Hanser Verlag,m ,,° yUrethane" ? Carl includes dry spinning or brother 13.2 in the middle. In the method of encapsulation of these methods, the inclusion of gas is a dry spinning method. In the spinning system, the spinning solution of the polyamine-based f ^ _ elastomer, the spinning, the field, the square, the shovel, and the shovel die are spun to form the y-yarn bath to remove the spun..., 7 Fiber-forming, accurate. For example, the fibers are produced by drying or by spinning the solvent of the silk yarn. Producing the polyurethane elastomer of the present invention

U-polycarboxylic acid δ for elastomeric fibers can be further included in the addition of 1 which can be used for the segmented polyurethane elastomers, and can include a light-reducing agent, a filler , anti-emulsifier 'dye' pigment 'dye enhancer (such as Metha (4) 1 2462 B) 'and heat stabilizer, ", UV radiation, chlorinated water and anti-aerosol and line pollution (10) such as NO or N02) stabilizer. Antioxidants, heat, light or — Examples of Koda Satoshi's Swords are stabilizers from the following groups: hindered phenols such as Cyanox 1790, hindered amine light stabilizers (HALS), triazines, diphenyls Ketone and benzotriazine. Examples of pigments and matting agents are titanium dioxide, cerium I lanthanum, zinc oxide and barium sulfate.

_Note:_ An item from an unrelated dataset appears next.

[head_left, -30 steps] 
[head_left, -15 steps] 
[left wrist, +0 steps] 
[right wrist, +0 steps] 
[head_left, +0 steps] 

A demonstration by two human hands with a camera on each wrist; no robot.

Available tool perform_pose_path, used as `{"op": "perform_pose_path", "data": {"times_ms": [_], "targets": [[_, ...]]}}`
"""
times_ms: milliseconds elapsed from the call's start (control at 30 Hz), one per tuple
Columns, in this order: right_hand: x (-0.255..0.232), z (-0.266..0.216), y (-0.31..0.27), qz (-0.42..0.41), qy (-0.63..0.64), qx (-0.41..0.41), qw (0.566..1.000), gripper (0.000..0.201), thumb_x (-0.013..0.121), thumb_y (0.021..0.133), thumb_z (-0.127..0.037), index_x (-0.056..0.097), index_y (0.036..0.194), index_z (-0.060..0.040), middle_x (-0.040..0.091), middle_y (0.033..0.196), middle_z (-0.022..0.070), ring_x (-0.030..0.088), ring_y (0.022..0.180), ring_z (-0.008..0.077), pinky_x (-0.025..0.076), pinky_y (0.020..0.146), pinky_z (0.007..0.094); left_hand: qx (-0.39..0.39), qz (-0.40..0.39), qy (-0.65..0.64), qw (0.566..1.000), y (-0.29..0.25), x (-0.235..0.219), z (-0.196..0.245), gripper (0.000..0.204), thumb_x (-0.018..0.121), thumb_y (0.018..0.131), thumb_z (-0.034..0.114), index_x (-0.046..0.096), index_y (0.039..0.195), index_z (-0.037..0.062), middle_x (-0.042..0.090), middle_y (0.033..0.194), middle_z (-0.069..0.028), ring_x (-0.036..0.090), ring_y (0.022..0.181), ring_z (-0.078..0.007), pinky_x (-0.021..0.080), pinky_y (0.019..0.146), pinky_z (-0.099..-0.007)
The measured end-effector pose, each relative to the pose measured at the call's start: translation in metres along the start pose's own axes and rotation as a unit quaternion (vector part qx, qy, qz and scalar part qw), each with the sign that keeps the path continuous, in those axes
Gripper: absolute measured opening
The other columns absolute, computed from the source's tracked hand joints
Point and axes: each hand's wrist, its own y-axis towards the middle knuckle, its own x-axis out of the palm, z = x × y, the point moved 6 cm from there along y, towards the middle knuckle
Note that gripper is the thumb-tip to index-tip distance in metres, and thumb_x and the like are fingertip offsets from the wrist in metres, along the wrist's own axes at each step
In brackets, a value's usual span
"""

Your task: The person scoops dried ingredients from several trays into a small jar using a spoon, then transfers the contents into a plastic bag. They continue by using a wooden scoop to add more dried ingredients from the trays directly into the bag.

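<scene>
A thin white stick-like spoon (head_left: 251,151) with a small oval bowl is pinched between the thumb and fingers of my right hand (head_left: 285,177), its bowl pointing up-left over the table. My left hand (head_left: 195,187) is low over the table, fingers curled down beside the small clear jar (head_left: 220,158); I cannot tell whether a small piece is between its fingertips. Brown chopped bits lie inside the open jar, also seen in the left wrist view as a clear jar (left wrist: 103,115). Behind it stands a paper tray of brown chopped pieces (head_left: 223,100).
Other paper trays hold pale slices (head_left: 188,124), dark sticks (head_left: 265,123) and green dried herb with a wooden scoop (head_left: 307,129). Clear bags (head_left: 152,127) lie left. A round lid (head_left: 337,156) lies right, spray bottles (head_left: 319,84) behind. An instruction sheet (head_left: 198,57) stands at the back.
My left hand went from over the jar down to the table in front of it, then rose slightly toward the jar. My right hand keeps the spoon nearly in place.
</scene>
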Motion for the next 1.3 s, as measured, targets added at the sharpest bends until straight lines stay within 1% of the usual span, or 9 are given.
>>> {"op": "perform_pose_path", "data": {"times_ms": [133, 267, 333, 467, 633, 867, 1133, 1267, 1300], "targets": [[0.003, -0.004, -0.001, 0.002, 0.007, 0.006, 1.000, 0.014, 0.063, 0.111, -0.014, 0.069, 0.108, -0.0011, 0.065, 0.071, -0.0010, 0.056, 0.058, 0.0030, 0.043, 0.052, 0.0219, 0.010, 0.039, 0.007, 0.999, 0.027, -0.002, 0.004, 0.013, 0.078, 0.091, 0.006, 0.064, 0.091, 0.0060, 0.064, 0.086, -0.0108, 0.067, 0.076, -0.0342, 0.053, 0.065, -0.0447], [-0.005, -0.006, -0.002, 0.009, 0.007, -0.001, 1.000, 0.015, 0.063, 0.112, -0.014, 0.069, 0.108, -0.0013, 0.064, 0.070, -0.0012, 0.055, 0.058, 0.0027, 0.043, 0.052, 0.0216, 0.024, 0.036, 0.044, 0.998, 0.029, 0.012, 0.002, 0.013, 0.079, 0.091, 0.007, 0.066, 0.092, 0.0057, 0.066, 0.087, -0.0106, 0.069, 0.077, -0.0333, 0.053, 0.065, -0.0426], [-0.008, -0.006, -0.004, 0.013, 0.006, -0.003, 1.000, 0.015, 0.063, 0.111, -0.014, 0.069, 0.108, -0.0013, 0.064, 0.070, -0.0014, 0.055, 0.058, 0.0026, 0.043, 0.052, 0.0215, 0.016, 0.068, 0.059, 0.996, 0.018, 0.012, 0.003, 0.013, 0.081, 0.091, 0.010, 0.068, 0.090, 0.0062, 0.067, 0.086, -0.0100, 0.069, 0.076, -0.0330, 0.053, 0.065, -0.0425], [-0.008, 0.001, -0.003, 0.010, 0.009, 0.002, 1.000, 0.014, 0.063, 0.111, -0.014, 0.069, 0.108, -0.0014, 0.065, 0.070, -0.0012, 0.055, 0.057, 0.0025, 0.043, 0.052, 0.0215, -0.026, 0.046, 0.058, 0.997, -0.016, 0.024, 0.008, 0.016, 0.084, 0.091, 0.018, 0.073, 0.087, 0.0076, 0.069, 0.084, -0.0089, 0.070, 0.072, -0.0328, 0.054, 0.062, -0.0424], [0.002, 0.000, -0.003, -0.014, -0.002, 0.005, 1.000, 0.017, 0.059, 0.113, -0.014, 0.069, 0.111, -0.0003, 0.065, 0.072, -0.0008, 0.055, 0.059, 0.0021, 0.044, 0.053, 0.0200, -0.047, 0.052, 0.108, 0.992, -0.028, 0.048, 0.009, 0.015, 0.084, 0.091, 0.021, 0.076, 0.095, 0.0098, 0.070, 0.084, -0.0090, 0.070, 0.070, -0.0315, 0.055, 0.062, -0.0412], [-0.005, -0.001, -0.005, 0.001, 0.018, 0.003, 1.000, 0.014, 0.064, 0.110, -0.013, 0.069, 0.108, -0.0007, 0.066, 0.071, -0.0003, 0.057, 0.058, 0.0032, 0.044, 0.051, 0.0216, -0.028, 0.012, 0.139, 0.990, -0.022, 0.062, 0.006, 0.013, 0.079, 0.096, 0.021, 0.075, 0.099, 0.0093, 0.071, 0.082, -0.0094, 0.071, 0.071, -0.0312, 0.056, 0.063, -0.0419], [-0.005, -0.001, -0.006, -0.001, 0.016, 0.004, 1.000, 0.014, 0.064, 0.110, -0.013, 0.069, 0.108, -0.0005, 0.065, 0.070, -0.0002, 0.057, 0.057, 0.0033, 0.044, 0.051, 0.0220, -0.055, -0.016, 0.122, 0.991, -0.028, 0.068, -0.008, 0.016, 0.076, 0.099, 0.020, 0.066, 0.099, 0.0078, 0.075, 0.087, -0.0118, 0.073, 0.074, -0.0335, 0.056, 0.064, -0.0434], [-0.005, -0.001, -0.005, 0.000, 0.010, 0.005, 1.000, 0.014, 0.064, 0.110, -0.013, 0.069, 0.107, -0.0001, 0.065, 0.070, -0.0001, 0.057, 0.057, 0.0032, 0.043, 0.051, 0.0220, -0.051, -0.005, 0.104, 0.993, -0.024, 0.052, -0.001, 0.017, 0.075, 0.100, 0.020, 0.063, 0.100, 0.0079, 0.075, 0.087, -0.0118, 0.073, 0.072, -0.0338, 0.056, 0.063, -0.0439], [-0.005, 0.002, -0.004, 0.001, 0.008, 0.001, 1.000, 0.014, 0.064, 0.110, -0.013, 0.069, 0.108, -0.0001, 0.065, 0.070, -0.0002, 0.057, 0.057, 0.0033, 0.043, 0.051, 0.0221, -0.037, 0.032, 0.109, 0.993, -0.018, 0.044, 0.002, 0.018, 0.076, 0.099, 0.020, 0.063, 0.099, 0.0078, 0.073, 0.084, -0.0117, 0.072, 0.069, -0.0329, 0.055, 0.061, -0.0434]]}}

Examples of dyes are acidic dyes, disperse dyes and pigments, and optical brighteners. Examples of stabilizers for fiber degradation of gas or chlorinated water are zinc oxide, magnesium oxide or coated or uncoated magnesium hydroxycarbonate such as hydrotalcite or carbon calcium magnesium ore. The polyurethane elastomer fibers according to the present invention have advantageous properties with respect to elongation at break, hysteresis behavior and stress-strain behavior. This advantageous behavior is characterized by the use of a 0.20 mm to 0.26 mm thick solution of a polyurethane elastomer film cast. These polyurethane elastomer films were obtained by pouring a spinning solution onto a planer by removing the solvent by drying on a surface of 120338.doc • 15·200806699. The elongation at break is the change in length of the elongated sample expressed as a percentage of the original length. The sample breaks at this elongation. The measurement is performed according to Iso 37. The polyaminocarbamic acid s elastomer film according to the present invention preferably has an elongation at break of more than 500% and more preferably more than 600%.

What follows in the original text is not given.